E é com o poder e o carinho de pai que pretende mudar a vida do jovem que se perdeu na caminhada. Ele me falou que quando sair não vai mais andar com más companhias, relata.
Para se certificar disso, João já está providenciando os documentos do filho para fazer a matrícula na escola. Ele vai estudar no mesmo colégio em que estudo. Vai concluir os estudos, conta o pai que a voltou a estudar a pedido do filho, o mesmo que vai agora levar de volta à sala de aula.
Pela decisão do Supremo Tribunal Federal (STF) a superlotação no complexo Uninorte, em Linhares, não pode superar aos 19%. Em decorrência disso é que 261 jovens lá internados estão sendo liberados.
A preocupação agora é com as internações futuras, uma vez que a unidade ficou em seu limite máximo. O juiz Carlos Abad, da 2ª Vara da Infância e Juventude de Linhares, já adiantou que vai manter o limite determinado pelo STF. A lotação não ultrapassará os 110%, conforme foi estipulado, destacou.
Os casos futuros, segundo o juiz, vão ser avaliados individualmente. Quando um novo adolescente precisar ser internado, outro terá que sair. Mas farei a liberação seguindo o relatório das equipes socioeducativas do Iases, relatou.
Ele não descarta a possibilidade até de fazer um recurso, em casos extremos, ao próprio STF, para os casos em que for necessário liberar um menor e os relatórios da equipe socioeducativa não for favorável à soltura. São dilemas futuros que vão ser analisados no momento adequado, informou.
DEFENSORIA
De acordo com Renzo Gama soares, do Núcleo da Infância da Defensoria Pública do Estado, a maioria dos jovens liberados já estavam com na fase final do cumprimento de suas medidas. Houve uma progressão da medida. Antes estavam internados, agora vão para uma liberdade assistida ou prestar serviços a comunidade. Tudo sendo acompanhado. Vão continuar sob os olhos do Estado, destacou.

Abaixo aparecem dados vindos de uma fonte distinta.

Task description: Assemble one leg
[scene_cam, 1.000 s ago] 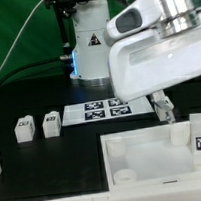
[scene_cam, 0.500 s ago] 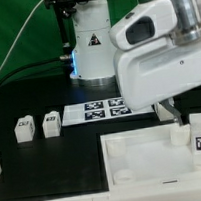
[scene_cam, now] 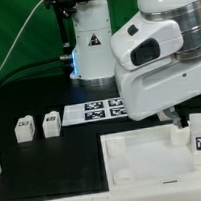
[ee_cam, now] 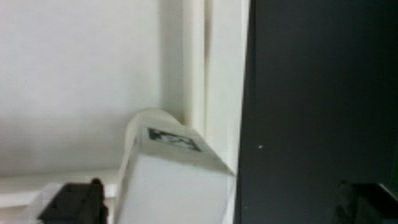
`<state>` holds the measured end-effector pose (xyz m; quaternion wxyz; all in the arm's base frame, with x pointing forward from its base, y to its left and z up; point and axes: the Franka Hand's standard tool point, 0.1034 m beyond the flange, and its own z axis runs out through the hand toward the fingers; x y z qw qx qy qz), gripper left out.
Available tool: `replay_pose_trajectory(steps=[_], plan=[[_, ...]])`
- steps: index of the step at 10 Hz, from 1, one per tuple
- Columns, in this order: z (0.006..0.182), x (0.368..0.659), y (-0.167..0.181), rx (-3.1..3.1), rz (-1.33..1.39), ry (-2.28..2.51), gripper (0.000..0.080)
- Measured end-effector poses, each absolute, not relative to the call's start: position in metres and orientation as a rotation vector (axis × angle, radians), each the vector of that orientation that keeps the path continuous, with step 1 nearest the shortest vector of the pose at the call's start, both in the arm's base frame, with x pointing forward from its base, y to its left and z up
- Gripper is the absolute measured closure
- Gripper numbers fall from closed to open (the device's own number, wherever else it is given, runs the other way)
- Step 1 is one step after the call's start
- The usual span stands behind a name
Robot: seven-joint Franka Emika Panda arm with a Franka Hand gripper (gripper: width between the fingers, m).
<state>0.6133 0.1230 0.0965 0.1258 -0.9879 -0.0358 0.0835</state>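
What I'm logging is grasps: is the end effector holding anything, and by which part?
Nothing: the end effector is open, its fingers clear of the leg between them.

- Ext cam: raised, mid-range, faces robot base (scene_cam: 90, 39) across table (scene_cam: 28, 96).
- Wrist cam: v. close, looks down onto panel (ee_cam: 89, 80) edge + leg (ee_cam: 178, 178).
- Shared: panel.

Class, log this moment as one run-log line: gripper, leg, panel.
gripper: open, down at the panel's edge | leg: between the fingertips, gap on each side, not gripped | panel: flat on table
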Motion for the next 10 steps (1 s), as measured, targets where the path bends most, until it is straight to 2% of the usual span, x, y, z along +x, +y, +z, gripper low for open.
replay_pose_trajectory(steps=[4, 7, 9, 10], plan=[[0.091, 0.630, 0.104, -2.933, 0.214, -0.036, 0.0151], [0.082, 0.627, 0.106, -2.938, 0.182, -0.033, 0.0151], [0.083, 0.627, 0.105, -2.938, 0.181, -0.032, 0.0151], [0.083, 0.627, 0.105, -2.938, 0.181, -0.032, 0.0273]])
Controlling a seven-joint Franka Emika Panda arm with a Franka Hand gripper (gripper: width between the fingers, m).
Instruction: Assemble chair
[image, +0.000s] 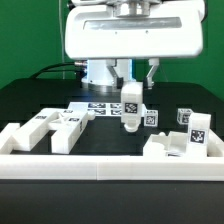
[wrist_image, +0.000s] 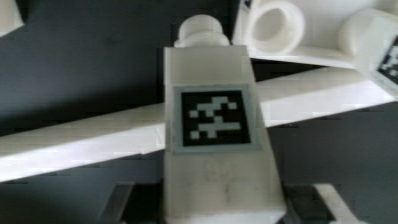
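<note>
Item held: a white blocky bar (image: 131, 108) of the chair, square in section, with one black-and-white tag on its face. It hangs upright below the gripper (image: 133, 86), which is clamped on its upper part. Its lower end is close over the black table (image: 30, 100) — I cannot tell from this angle whether it touches.

The wrist view alone shows dark fingers (wrist_image: 128, 204) pressed on both flanks of the bar, a rounded tip at its far end, and beyond that a long white slab (wrist_image: 89, 140) lying crosswise and a piece with a round hole (wrist_image: 285, 30).

The exterior view alone shows a first cluster (image: 55, 128) of tagged parts to one side of the hand, a second cluster (image: 185, 138) to the other, and the marker board (image: 100, 106) behind. The arm reaches straight down — wrist vertical.
</note>
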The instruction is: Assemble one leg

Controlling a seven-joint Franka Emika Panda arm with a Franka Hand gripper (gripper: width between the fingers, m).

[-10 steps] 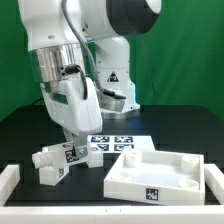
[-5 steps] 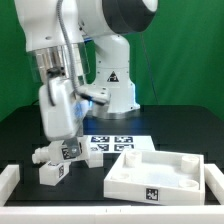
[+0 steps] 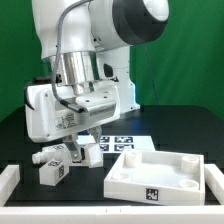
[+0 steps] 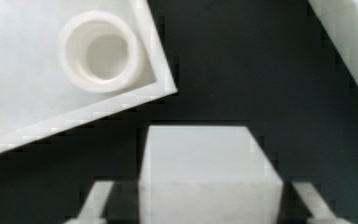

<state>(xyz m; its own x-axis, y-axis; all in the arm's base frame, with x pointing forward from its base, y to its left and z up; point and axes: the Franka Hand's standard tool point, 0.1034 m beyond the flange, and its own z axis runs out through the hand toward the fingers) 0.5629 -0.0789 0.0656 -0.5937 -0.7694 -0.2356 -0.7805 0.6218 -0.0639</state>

Ele explica ainda que os jovens vão ter horário para chegar em casa, não poderão cometer novas infrações, e vão ser obrigados a estudar. Tudo fiscalizado pelos órgãos sociais dos municípios de cada um deles, onde ocorreu o ato infracional.
Caberá aos municípios, por exemplo, decidir onde os jovens devem prestar serviços para a comunidade, em quais locais e horários. São os centros de referência em assistência social que vão acompanhar os jovens e informar, em relatórios, a situação de cada um deles para a Justiça estadual, explicou.
Ele avalia ainda que a maioria dos 31 municípios do Norte do estado, atendidos pelo complexo Uninorte, estão preparados para receber os jovens. Serão poucos jovens que retornam para cada cidade. Não haverá um grande impacto, por exemplo, no setor educacional, relata.
Na avaliação de Renzo, muitas das medidas de internação aplicadas para a Uninorte poderiam ser substituídas por outras, em meio aberto. A opção pela internação deve ser o último caso, pondera.
Por nota o Instituto de Atendimento Socioeducativo do Espírito Santo (Iases) - responsável pela gestão do complexo Uninorte informou que irá cumprir as decisões judiciais.